Phones & Tablets: For phones and tablets, the situation may at first seem to be somewhat less clear cut. Modern mobile OSes and hardware actually allow users to lock down their devices much more tightly than is common for PCs and laptops. This would seem to make the new attacks more relevant and worth defending against. However, even with all of those security features enabled and correctly configured, we still keep seeing reliable and easy to use “unlocking” exploits which restore full access to such devices and its data (e.g. those used increasingly often by law enforcement). In fact, even when the adversary does not have access to such an unlocking exploit, they still face the very real hurdle of needing to be able to actually run the vulnerable application, load the keyfile and cause the desired fault at a very precise moment. The required precision is all the more stringent for the adversary in light of the complexity of modern mobile OSes and the comparatively high clock speeds of the device’s CPUs. Worse, it’s not unlikely that failed attempts at fault injection will inadvertently end up crashing the OS, resulting in a reboot. Yet, if the adversary can unlock the device then we’re back to there being better ways to attack the device. Realistically, for the attack to make sense, the adversary will need a way to repeatedly run the target application under very stringent timing constraints despite the device being locked. For this to be both possible and the best attack available seems like a tall order in almost any practical scenario. For phones and tablets it will rarely make sense to pay too high a price for defending against the new attacks.

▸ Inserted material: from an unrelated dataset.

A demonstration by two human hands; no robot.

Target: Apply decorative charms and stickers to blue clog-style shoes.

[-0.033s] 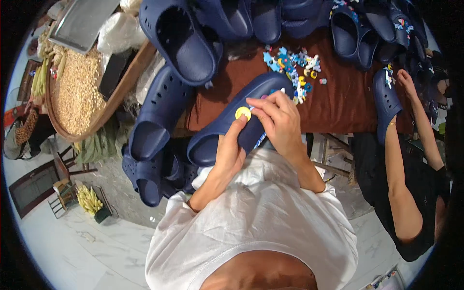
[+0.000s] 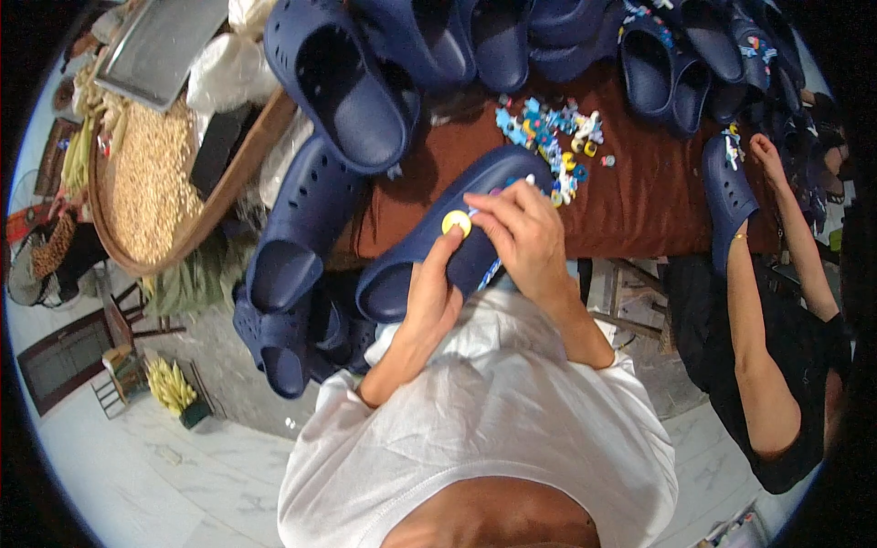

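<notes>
A navy clog point(image 2: 498, 169) lies slanted in front of me, its heel end nearest my body. My left hand point(image 2: 431, 297) grips it from the near side, thumb pressed on a round yellow shoe charm point(image 2: 449, 219) on the clog's upper; its other fingers are mostly hidden beneath. My right hand point(image 2: 530, 237) is closed in a pinch just right of the yellow charm. Something small and pale shows at its fingertips, too covered to name. Beyond the clog, a loose pile of colourful charms point(image 2: 544, 128) lies on the brown cloth point(image 2: 420, 192).
Several navy clogs point(image 2: 352, 105) line the far side and left of the cloth. On the left stands a wooden-rimmed tray of pale grains point(image 2: 151, 183) with a metal tray point(image 2: 164, 55) behind. At right, another person's hand point(image 2: 769, 160) is beside a charm-decorated clog point(image 2: 728, 196).
The view has shifted slightly, so the far clogs and the tray sit a little lower. My hands keep the same hold on the clog and charm.
</notes>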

IoT: Where the new attacks really shine though are against devices that have otherwise been properly hardened against physical attacks, where prolonged physical access by an adversary is a real possibility, and where access to the OS of the device is not available. For this reason, Takahashi and Tibouchi motivate the attacks as being primarily relevant to IoT devices. In fact, even devices where security wasn’t a prominent design goal may inadvertently end up limiting the adversary’s options simply by presenting a very restricted interface to the user. In these types of cases, the new attacks may end up being the best method to extract secrets from the devices and so it starts to make sense to implement countermeasures despite their costs.